Every morning I routinely open our front door and send the dog out to the end of the driveway to fetch the morning paper. I usually place the paper on the kitchen counter while I rummage under the sink to get a treat for the dog  as a reward for  her service. But on Friday, March 24th, the dog had to wait. The  headline  "Coast Guard to cut operations"  had caught my eye through the plastic bag,  and  this woman's best friend was not going to get her treat until I finished  scanning the front page story to see what was going on.   For several years I have read with great  interest anything the Coast Guard is up to - ever since a young enlisted person did something which had a powerful impact on my life.

     On August 31, 1994  the U.S Coast Guard Cutter Nantucket was  cruising  the Florida Straits in response to the Cuban Refugee Crisis..  If you were standing on the cutter's deck that day, a crew member would have explained   that all the  rafts you  saw floating in the water and the  Cuban refugees sitting in them  were still within the territorial waters of  Cuba.  Beyond the line of rafters the crew   member could have pointed out not only  the skyline of Havana but also a Cuban gunboat cruising within her own territorial waters.

 

     Allan Weisbecker, a writer from New York and on board the Nantucket that day,  could see that the Nantucket's crew of sixteen was having a busy day.  Once the ship spotted a raft which had made it to  international waters,  she pulled aside and boarded the refugees.  Ten days earlier the Nantucket had been in the process of boarding refugees in heavy seas. The raft had capsized, and three crew members had jumped into the rough water, near the jagged edges of the capsized raft,  and rescued the drowning people. In four months the Coast Guard and Navy had rescued 50,000  Cuban refugees..  The  Nantucket's crew alone had saved 1208 lives - young women holding  infants, feeble, dehydrated  old men,  young men claiming to be political prisoners.

 

     It was routine for the ship's crew  to dispose  of the empty raft so that it would not become a hazard to navigation.   Most of the rafts encountered were no more than  an inner tube with some framing of odd pieces of lumber and were disposed of quite easily. However, this day the Nantucket came across a vessel structured of metal piping filled with foam. They knew that this one would be tough.  Two crew members boarded her with pickaxes and set about their task.    One of the crew members  then saw a refugee rise from the collection of Cubans sitting on the deck of the Nantucket and exclaim, "She not sink, never!"  The crew spent twenty minutes hacking away at the La NINA, the name  inscribed on her stern.  The craft would  wallow, but it would not sink.  The  Captain finally ordered them to just set  the vessel adrift.  As the two Coast Guard crew members boarded the Nantucket,   one made his way  over to the Cuban who had spoken .  He asked the Cuban if he built La NINA and as Weisbecker  put it,  the refugee  fearfully nodded yes.  The crew member then offered his hand in respect and admiration.  The Cuban,  having very little dignity left in his present situation, sat down, and unsuccessfully tried to hold back his tears.

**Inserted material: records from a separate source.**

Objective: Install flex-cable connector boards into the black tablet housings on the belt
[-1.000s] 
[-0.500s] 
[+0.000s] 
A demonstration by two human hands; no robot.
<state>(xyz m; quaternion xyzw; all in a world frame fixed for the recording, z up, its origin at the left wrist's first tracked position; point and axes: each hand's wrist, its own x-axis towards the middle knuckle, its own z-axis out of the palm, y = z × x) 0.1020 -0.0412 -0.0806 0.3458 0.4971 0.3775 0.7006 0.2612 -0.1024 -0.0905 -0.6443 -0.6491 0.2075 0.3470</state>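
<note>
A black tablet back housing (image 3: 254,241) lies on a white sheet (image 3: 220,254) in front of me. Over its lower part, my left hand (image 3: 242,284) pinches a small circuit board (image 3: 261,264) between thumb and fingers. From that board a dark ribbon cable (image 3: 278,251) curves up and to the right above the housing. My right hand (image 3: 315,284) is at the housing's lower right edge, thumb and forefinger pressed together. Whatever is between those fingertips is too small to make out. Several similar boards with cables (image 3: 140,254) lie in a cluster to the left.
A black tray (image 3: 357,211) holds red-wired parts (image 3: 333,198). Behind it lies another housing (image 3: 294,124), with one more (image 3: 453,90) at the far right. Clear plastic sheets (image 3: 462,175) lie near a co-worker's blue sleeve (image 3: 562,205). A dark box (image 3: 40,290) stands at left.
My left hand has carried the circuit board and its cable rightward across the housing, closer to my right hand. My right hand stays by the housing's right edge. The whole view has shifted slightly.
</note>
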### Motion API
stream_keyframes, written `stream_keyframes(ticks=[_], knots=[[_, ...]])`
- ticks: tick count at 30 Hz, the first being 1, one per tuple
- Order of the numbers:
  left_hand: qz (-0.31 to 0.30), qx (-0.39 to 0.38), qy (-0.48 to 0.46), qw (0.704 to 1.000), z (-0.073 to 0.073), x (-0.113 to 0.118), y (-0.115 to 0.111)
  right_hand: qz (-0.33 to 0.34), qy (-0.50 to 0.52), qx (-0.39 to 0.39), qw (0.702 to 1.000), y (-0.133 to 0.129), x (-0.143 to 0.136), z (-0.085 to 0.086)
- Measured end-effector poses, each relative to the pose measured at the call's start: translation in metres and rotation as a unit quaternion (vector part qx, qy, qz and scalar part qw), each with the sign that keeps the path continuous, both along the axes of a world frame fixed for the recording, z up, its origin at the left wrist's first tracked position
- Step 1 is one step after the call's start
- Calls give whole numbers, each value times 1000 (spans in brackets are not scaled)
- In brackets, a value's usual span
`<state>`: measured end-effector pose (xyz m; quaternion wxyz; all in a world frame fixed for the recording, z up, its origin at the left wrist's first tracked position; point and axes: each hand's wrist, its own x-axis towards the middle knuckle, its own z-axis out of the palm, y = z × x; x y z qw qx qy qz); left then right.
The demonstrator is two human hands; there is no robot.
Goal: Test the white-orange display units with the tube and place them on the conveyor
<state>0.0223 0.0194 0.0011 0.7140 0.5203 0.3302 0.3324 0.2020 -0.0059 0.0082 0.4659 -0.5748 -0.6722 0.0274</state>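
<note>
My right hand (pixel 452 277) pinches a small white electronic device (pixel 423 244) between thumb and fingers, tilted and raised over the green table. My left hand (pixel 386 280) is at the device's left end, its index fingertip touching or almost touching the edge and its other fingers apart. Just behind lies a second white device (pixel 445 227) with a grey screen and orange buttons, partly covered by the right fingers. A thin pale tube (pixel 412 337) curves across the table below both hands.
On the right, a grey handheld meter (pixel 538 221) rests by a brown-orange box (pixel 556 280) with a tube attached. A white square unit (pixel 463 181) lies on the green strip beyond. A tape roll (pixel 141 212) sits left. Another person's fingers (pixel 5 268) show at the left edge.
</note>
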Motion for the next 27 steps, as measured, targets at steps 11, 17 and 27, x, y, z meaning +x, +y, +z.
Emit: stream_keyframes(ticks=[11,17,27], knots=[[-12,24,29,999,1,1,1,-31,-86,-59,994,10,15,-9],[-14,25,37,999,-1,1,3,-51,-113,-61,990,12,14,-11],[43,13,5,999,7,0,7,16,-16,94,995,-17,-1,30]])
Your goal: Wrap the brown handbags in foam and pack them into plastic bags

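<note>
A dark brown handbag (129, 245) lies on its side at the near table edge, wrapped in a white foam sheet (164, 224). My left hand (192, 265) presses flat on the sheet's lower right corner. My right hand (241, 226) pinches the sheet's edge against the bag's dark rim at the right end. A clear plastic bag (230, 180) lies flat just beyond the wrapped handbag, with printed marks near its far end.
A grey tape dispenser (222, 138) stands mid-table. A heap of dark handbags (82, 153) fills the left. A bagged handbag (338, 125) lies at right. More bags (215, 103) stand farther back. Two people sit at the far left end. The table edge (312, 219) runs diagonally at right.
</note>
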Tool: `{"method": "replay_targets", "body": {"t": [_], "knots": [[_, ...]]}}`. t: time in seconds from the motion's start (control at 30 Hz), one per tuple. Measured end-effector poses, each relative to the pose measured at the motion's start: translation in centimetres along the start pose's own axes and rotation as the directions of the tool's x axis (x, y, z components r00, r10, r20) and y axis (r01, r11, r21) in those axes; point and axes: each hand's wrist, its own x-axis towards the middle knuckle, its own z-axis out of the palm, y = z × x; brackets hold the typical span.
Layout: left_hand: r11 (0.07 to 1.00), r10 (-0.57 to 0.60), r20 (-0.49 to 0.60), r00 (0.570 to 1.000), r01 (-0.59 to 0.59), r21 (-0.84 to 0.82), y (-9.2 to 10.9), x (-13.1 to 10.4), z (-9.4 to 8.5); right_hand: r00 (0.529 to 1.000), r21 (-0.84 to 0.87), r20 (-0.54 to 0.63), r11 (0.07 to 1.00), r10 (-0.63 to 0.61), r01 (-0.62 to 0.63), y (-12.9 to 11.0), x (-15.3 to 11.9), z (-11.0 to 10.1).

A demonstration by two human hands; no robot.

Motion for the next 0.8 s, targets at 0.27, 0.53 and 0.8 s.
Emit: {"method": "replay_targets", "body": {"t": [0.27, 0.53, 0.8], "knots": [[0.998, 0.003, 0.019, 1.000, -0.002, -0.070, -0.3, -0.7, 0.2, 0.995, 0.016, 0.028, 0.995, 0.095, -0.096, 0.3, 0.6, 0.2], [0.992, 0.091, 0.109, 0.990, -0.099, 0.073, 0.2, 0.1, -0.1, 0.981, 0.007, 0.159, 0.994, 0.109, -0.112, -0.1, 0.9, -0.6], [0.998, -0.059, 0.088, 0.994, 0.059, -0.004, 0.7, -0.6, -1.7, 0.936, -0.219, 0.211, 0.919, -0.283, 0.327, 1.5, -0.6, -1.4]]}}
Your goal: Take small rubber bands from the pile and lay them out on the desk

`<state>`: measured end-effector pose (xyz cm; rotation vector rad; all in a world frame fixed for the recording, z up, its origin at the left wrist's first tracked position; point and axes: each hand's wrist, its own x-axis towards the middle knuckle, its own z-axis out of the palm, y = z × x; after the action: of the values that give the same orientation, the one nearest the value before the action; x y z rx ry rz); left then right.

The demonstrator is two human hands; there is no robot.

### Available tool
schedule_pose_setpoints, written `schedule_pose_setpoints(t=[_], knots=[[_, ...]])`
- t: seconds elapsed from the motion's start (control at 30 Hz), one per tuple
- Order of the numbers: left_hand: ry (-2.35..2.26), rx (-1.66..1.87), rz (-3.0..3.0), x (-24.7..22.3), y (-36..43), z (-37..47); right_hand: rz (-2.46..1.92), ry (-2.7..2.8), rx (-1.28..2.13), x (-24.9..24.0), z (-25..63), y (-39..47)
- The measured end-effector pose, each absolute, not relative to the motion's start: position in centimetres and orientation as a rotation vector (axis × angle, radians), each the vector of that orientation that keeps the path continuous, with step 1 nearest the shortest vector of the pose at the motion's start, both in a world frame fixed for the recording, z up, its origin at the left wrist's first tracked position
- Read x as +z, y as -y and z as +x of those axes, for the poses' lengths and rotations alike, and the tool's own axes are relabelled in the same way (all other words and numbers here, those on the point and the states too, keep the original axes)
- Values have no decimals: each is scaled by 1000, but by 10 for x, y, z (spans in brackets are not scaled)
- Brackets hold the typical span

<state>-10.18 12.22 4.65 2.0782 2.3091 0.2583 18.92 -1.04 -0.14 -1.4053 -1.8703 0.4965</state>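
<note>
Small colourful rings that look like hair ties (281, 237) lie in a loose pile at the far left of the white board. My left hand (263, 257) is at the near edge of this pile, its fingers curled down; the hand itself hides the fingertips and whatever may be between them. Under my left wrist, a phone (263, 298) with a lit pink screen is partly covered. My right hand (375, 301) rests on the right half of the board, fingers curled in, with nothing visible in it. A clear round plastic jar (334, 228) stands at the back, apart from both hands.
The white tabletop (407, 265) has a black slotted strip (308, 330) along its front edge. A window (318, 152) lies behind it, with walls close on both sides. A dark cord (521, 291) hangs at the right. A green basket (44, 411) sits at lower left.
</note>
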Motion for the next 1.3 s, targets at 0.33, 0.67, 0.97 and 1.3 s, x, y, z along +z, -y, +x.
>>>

     This story has haunted me since I first read it in 1995.  My husband and I were separated for a year due to the Cuban Refugee Crisis, and  for a long time, I am ashamed to say, I had no sympathy for Cuban refugees.  I knew this anger was wrong, and  I worked on  getting over it.  I held onto that story about this crew member of the Nantucket as my own life raft of sorts.  I knew that if he  could show  such empathy and compassion in the midst of yet one more of a long line of twenty-hour days working  in the  heat of a Florida Straits summer, then surely I could get over it.

      His simple gesture  speaks volumes for the  unique culture of the United States Coast Guard.   A simple gesture on our part, in return, would be to support the Coast Guard's call for full funding, so that these dedicated people can continue to not only respond to all search and rescue  calls but  also to  fully enforce fishing laws, prevent illegal aliens, keep drugs off of our streets - and  set a much-needed example for  selfish  folks like me.